**What the exercise asks:**
Your task is to copy the lines of the data below from the line holding "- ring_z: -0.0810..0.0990" through the line holding "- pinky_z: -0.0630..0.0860", inclusive, exactly and with nothing added.

**Given data:**
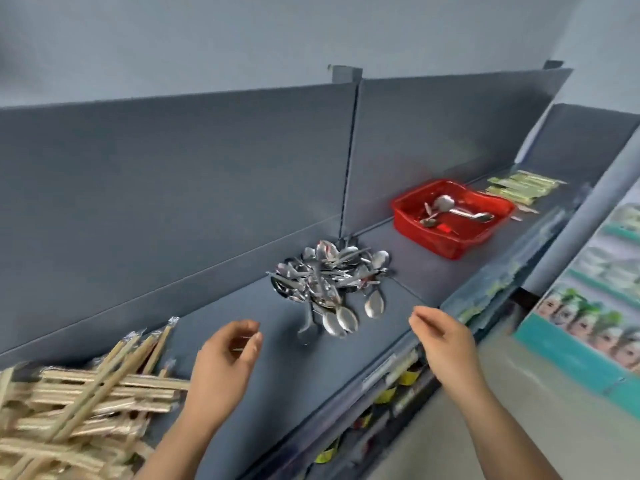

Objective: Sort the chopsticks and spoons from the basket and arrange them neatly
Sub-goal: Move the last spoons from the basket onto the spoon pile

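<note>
The spoons (pixel 329 282) lie in a heap by the back wall of the shelf (pixel 284 368), a few more sit in the red basket (pixel 450 251) toward the right end, and the chopsticks (pixel 86 403) are piled at the left end. The left hand (pixel 225 358) and the right hand (pixel 446 341) hover near the front edge, fingers loosely bent, holding nothing. The spoons look hard and slippery, so pinch one by its handle; the chopsticks look light and stiff, best held around the middle.

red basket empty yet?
No, a few spoons lie inside the red basket.
</note>
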Motion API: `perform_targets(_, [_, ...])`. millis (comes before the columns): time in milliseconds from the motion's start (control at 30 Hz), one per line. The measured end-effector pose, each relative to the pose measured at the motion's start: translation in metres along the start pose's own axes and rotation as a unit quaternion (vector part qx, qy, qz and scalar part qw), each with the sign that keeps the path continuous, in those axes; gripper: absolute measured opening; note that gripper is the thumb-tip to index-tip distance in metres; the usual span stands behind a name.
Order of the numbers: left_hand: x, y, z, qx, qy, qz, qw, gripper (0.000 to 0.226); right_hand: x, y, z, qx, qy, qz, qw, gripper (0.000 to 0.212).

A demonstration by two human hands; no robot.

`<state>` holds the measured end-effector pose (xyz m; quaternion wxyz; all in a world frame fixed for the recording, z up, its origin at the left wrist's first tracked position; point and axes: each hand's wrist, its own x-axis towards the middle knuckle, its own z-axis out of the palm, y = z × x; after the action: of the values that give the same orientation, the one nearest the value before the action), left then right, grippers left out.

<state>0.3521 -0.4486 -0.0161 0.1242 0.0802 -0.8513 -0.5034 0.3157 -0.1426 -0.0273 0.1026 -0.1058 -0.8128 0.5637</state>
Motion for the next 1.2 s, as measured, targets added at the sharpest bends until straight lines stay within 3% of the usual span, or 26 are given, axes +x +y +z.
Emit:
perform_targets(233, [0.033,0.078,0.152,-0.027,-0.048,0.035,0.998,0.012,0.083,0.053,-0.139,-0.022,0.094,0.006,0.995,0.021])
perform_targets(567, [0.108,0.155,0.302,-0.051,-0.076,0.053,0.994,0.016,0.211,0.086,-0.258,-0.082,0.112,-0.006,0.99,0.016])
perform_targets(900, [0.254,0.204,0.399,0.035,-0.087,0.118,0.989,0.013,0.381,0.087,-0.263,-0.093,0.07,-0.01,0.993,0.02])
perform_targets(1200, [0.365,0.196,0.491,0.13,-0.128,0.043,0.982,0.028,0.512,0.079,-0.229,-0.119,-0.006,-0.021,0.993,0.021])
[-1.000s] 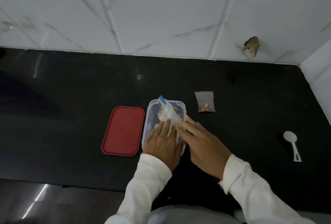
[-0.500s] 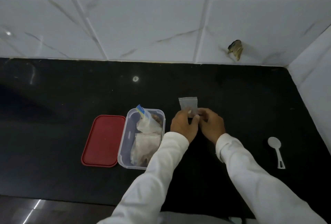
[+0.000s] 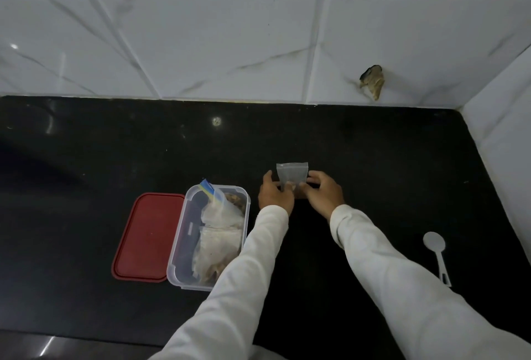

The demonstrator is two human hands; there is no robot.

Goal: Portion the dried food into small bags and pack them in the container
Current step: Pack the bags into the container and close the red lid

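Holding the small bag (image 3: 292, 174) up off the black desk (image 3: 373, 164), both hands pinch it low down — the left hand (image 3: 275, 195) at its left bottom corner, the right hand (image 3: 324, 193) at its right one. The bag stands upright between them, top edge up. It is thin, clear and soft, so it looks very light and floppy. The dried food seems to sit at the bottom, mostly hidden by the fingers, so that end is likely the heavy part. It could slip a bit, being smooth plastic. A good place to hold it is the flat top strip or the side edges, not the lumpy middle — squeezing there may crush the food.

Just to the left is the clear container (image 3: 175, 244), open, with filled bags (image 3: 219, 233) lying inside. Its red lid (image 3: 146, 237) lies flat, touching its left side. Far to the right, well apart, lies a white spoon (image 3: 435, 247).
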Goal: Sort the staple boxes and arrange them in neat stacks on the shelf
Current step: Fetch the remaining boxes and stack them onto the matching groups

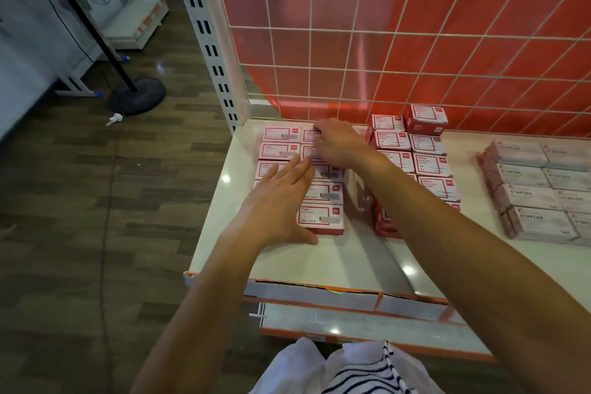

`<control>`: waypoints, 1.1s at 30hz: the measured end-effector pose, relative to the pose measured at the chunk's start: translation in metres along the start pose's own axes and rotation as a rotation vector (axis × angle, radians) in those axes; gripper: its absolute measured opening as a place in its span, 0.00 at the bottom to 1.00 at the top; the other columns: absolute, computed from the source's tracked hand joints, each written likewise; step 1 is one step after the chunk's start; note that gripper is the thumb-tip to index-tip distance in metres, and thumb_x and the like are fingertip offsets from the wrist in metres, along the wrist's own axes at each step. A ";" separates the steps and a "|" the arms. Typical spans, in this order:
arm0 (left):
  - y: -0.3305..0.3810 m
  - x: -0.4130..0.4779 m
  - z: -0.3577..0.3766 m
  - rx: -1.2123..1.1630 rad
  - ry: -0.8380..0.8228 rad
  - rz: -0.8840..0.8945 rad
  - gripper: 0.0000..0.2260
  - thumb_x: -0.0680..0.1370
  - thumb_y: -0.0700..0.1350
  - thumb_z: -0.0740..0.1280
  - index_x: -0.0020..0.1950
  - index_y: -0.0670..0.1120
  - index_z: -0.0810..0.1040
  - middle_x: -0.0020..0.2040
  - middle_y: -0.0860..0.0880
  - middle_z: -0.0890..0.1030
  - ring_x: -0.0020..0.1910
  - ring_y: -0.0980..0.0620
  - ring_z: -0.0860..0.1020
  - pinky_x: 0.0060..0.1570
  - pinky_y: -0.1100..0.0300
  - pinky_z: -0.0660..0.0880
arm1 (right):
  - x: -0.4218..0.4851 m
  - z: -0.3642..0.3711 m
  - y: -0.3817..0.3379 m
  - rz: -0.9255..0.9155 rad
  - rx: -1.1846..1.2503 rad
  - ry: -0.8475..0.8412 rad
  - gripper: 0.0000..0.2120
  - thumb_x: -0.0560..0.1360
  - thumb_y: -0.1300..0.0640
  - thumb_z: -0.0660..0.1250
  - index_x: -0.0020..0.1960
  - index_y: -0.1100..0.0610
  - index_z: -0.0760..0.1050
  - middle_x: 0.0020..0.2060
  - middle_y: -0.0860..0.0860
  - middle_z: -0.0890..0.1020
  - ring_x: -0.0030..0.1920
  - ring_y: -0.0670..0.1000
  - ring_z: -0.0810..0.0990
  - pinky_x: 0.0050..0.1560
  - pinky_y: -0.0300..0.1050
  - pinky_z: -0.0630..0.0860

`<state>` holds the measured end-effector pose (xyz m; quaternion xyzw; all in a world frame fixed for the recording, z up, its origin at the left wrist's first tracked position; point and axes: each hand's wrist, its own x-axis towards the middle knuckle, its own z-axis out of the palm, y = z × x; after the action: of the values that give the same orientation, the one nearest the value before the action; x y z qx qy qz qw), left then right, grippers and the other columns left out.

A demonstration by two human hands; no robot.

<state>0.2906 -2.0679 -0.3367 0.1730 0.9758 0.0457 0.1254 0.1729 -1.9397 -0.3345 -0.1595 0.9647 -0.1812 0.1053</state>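
Staple boxes (319,216) label-up, long axes left-right; left hand (281,201) grip released atop them, right hand (339,144) grip unclear.

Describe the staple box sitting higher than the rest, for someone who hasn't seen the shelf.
Find the red wire-gridded back panel, then drop to the shelf. In the middle group of red-and-white boxes, go to the back right corner. The raised box there alone stands a layer above its neighbours, red side showing.

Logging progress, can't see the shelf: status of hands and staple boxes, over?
Left hand flat on left block of boxes, fingers straight. Right hand fingers curled on rear box of that block. Nothing in the way.
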 end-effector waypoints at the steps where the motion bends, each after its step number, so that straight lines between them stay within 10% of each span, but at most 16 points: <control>1: 0.001 0.000 -0.001 -0.002 0.000 0.000 0.51 0.69 0.65 0.69 0.78 0.49 0.41 0.79 0.51 0.41 0.76 0.53 0.37 0.76 0.49 0.41 | 0.001 0.001 0.001 -0.002 -0.001 0.005 0.12 0.80 0.58 0.55 0.57 0.61 0.73 0.55 0.58 0.76 0.55 0.57 0.73 0.56 0.49 0.67; 22: -0.029 -0.031 -0.009 -0.092 0.000 -0.175 0.54 0.69 0.56 0.74 0.77 0.48 0.36 0.77 0.49 0.35 0.75 0.53 0.35 0.68 0.57 0.36 | 0.022 0.009 -0.036 -0.101 -0.036 -0.052 0.07 0.80 0.54 0.55 0.49 0.54 0.71 0.54 0.53 0.79 0.53 0.55 0.75 0.66 0.59 0.64; 28: -0.029 -0.025 -0.013 -0.069 -0.004 -0.195 0.53 0.68 0.57 0.75 0.78 0.46 0.40 0.78 0.47 0.41 0.77 0.50 0.40 0.67 0.59 0.39 | 0.022 0.005 -0.035 -0.080 0.023 -0.052 0.11 0.80 0.54 0.58 0.54 0.57 0.77 0.49 0.52 0.80 0.47 0.53 0.76 0.48 0.47 0.71; 33: -0.024 -0.026 -0.018 -0.117 -0.058 -0.213 0.52 0.68 0.54 0.76 0.78 0.49 0.42 0.79 0.51 0.41 0.74 0.51 0.60 0.70 0.57 0.62 | 0.020 0.007 -0.036 -0.088 0.014 -0.002 0.10 0.79 0.55 0.59 0.53 0.58 0.77 0.48 0.53 0.80 0.44 0.52 0.73 0.44 0.44 0.66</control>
<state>0.3015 -2.1003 -0.3164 0.0623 0.9803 0.0838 0.1677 0.1656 -1.9805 -0.3303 -0.2015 0.9553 -0.1924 0.0993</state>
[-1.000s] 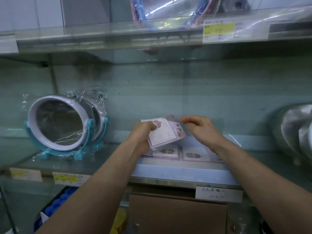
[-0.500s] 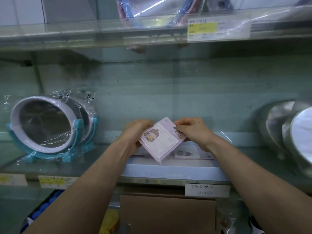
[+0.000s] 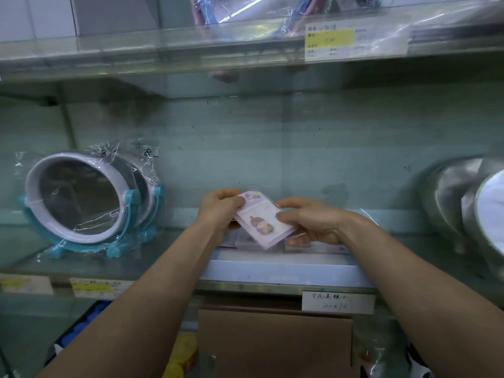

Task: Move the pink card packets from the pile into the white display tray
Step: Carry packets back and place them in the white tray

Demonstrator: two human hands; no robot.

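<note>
Back wall (image 3: 327, 148): a pale green panel, scuffed and speckled, running the whole width behind the goods.
Upper shelf (image 3: 136, 50): glass, overhead, with plastic-wrapped goods lying on it.
Lower shelf (image 3: 81, 257): glass too. The tray stands on it at the middle, with mirrors to the left and shiny wrapped goods to the right.
Cardboard box (image 3: 272, 345): brown and plain, below the lower shelf and directly under the tray.
Mirrors (image 3: 79, 197): two round ones with white rims on teal stands, one behind the other, each in clear wrap with black marker figures on it.
Wrapped goods at right (image 3: 463, 203): rounded and silvery under film, partly cut off by the edge of view. I cannot tell what they are.
White display tray (image 3: 286, 271): low and wide, its front wall facing me.
Left hand (image 3: 221, 211): fingers curled round the upper left end of the packets.
Right hand (image 3: 313, 222): pinches the right edge, thumb on top and fingers beneath.
Pink card packets (image 3: 263, 222): a small stack held between both hands, tilted, over the back part of the tray. The top face shows a cartoon girl. I cannot tell whether the low corner touches anything.
Packets in the tray (image 3: 308, 245): a few lie flat under the hands, blurred.
Handwritten label (image 3: 338, 302): white, on the shelf edge below the tray's right end.
Yellow price tag (image 3: 331, 39): on the upper shelf's front edge.
</note>
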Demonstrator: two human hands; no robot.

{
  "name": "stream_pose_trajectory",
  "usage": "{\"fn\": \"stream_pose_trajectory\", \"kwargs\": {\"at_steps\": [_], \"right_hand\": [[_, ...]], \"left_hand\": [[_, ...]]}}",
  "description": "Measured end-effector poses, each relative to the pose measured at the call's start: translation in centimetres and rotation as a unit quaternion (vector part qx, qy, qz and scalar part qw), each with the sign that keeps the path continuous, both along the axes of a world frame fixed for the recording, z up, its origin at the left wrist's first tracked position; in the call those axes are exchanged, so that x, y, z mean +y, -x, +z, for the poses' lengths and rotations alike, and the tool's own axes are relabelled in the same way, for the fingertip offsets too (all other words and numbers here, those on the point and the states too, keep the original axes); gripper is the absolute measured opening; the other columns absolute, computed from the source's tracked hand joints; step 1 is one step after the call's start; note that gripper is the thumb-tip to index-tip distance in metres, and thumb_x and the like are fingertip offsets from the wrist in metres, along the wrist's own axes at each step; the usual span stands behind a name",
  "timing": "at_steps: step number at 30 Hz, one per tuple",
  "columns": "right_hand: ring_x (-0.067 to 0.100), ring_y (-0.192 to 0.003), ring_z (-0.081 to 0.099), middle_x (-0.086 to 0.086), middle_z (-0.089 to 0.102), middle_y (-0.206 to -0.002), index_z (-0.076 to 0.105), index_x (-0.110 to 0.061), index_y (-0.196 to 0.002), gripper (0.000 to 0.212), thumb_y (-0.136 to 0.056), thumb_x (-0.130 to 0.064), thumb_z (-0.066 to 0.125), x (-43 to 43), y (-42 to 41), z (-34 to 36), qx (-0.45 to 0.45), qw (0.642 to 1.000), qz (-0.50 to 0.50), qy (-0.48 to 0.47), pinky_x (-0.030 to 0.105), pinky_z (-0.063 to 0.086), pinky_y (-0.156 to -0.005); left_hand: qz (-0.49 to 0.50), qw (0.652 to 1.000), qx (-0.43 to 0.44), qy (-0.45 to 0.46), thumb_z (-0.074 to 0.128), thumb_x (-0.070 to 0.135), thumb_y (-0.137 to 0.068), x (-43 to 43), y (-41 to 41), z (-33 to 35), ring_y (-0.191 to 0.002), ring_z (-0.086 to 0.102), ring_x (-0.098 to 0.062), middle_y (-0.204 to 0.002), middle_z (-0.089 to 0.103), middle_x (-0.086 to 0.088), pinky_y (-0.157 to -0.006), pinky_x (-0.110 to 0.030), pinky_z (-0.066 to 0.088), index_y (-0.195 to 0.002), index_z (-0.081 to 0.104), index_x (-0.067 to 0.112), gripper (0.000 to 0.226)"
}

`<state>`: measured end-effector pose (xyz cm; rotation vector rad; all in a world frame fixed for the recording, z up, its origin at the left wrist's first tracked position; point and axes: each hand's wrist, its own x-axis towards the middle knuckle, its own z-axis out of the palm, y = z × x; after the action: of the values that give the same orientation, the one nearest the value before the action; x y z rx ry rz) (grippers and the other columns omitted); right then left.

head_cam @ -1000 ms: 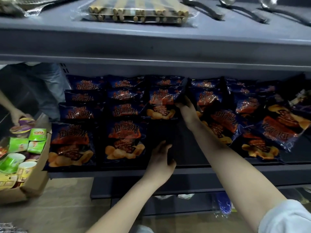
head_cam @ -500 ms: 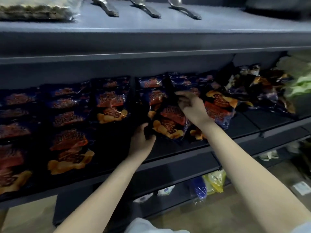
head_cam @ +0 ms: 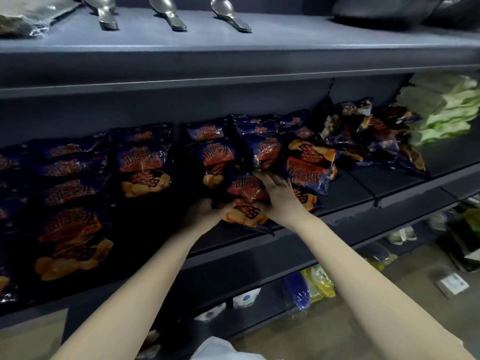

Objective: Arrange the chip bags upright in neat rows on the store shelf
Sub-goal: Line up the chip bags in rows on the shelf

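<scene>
Dark blue chip bags with red and orange print stand in overlapping rows on the dark shelf [head_cam: 363, 188]. One chip bag [head_cam: 246, 201] sits near the shelf's front edge, held between both hands. My left hand [head_cam: 205, 211] grips its lower left corner. My right hand [head_cam: 279, 194] lies over its right side, fingers curled on it. Just to the right a bag [head_cam: 310, 162] lies turned upside down. Further right a loose heap of bags [head_cam: 376, 133] lies jumbled.
Three metal spoons [head_cam: 168, 15] lie on the shelf above. Pale green packs [head_cam: 446, 110] are stacked at the far right of the chip shelf. Yellow and blue packets [head_cam: 309, 287] sit on a lower shelf near the floor.
The view has swung right along the shelf. Both hands have drawn one bag forward toward the shelf's front edge, and the left hand now grips its lower corner.
</scene>
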<state>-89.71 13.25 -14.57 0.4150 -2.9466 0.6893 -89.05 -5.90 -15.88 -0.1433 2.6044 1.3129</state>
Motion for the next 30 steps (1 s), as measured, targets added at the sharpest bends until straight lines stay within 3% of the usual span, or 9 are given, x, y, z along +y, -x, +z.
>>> {"fn": "stream_pose_trajectory", "kwargs": {"at_steps": [2,6,8,12,15,17,20,23,30], "right_hand": [[0.026,-0.139,0.023,0.005,0.033,-0.148,0.029,-0.022,-0.145,0.072,-0.084,-0.016,0.067,0.0,0.2,0.0,0.004,0.999,0.026,0.032,0.046,0.017,-0.116],[0.023,-0.139,0.028,0.005,0.032,-0.148,0.032,-0.023,-0.144,0.070,-0.084,-0.011,0.067,-0.7,0.5,-0.4,0.029,0.989,0.075,0.120,0.036,0.026,-0.115],[0.021,-0.140,0.026,0.005,0.027,-0.150,0.032,-0.022,-0.144,0.070,-0.084,-0.013,0.068,-1.7,0.6,-0.6,0.063,0.986,0.078,0.136,0.028,0.023,-0.113],[0.014,-0.136,0.029,0.006,0.031,-0.146,0.027,-0.015,-0.145,0.076,-0.083,-0.020,0.070,-4.3,1.4,-0.3,0.098,0.967,0.029,0.235,0.024,0.025,-0.111],[0.011,-0.127,0.044,-0.001,0.046,-0.139,0.020,-0.026,-0.147,0.084,-0.081,-0.035,0.070,-6.4,2.0,0.6,-0.062,0.944,0.029,0.323,0.029,0.036,-0.106],[0.014,-0.115,0.056,0.001,0.059,-0.126,0.031,-0.032,-0.141,0.071,-0.082,-0.037,0.070,-7.8,2.0,0.9,-0.204,0.907,0.084,0.358,0.036,0.045,-0.101],[0.016,-0.111,0.059,-0.002,0.064,-0.116,0.053,-0.035,-0.113,0.039,-0.084,-0.015,0.069,-10.4,1.5,0.5,-0.255,0.868,0.153,0.398,0.042,0.047,-0.100],[0.018,-0.111,0.060,-0.002,0.065,-0.113,0.056,-0.033,-0.106,0.038,-0.084,-0.004,0.066,-12.5,1.6,0.0,-0.226,0.862,0.152,0.428,0.041,0.046,-0.100],[0.018,-0.107,0.058,0.001,0.062,-0.113,0.051,-0.014,-0.122,0.042,-0.083,-0.013,0.068,-15.4,3.0,-2.2,-0.174,0.921,0.051,0.345,0.030,0.046,-0.091]], "left_hand": [[-0.010,0.999,-0.003,-0.030,0.061,0.047,-0.084,-0.2,-0.5,0.5,-0.082,0.057,-0.016,-0.078,0.061,0.003,-0.058,-0.017,0.038,-0.082,0.066,0.019,0.029],[0.015,0.990,0.031,-0.139,0.063,0.026,-0.087,-1.2,-1.4,1.2,-0.089,0.051,-0.006,-0.102,0.049,0.009,-0.065,-0.008,0.044,-0.123,0.050,0.020,0.039],[0.065,0.975,0.022,-0.211,0.061,0.019,-0.088,-2.0,-1.9,1.7,-0.096,0.052,-0.010,-0.112,0.044,0.006,-0.069,-0.022,0.054,-0.130,0.045,0.011,0.045],[0.130,0.953,0.062,-0.265,0.061,0.015,-0.088,-4.9,-2.7,1.8,-0.092,0.059,-0.012,-0.123,0.053,-0.013,-0.062,-0.027,0.059,-0.111,0.052,0.009,0.025],[0.190,0.925,0.103,-0.312,0.061,0.012,-0.088,-7.2,-3.8,2.0,-0.093,0.058,-0.009,-0.118,0.054,-0.007,-0.067,-0.026,0.059,-0.113,0.051,0.011,0.027],[0.212,0.914,0.126,-0.323,0.061,0.011,-0.088,-8.3,-4.6,2.0,-0.097,0.058,-0.010,-0.119,0.053,-0.006,-0.069,-0.027,0.059,-0.112,0.050,0.012,0.027],[0.238,0.900,0.154,-0.330,0.059,0.009,-0.088,-9.4,-5.9,1.8,-0.094,0.057,-0.005,-0.112,0.054,0.000,-0.071,-0.026,0.058,-0.113,0.048,0.012,0.027],[0.240,0.906,0.169,-0.305,0.058,0.012,-0.090,-10.0,-6.8,1.1,-0.100,0.056,-0.007,-0.118,0.052,0.000,-0.073,-0.022,0.057,-0.124,0.043,0.008,0.037],[0.194,0.958,0.167,-0.127,0.057,0.009,-0.090,-9.1,-8.5,-1.3,-0.112,0.050,-0.004,-0.136,0.031,0.014,-0.091,-0.023,0.045,-0.147,0.014,0.023,0.072]]}}
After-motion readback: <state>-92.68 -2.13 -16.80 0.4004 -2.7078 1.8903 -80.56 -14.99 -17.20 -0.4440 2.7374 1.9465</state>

**Task response:**
  - ring_z: -0.0810..0.0990
  - pinky_x: 0.0050..0.1560
  - pinky_y: -0.0300..0.1050
  - pinky_z: -0.0630..0.0860

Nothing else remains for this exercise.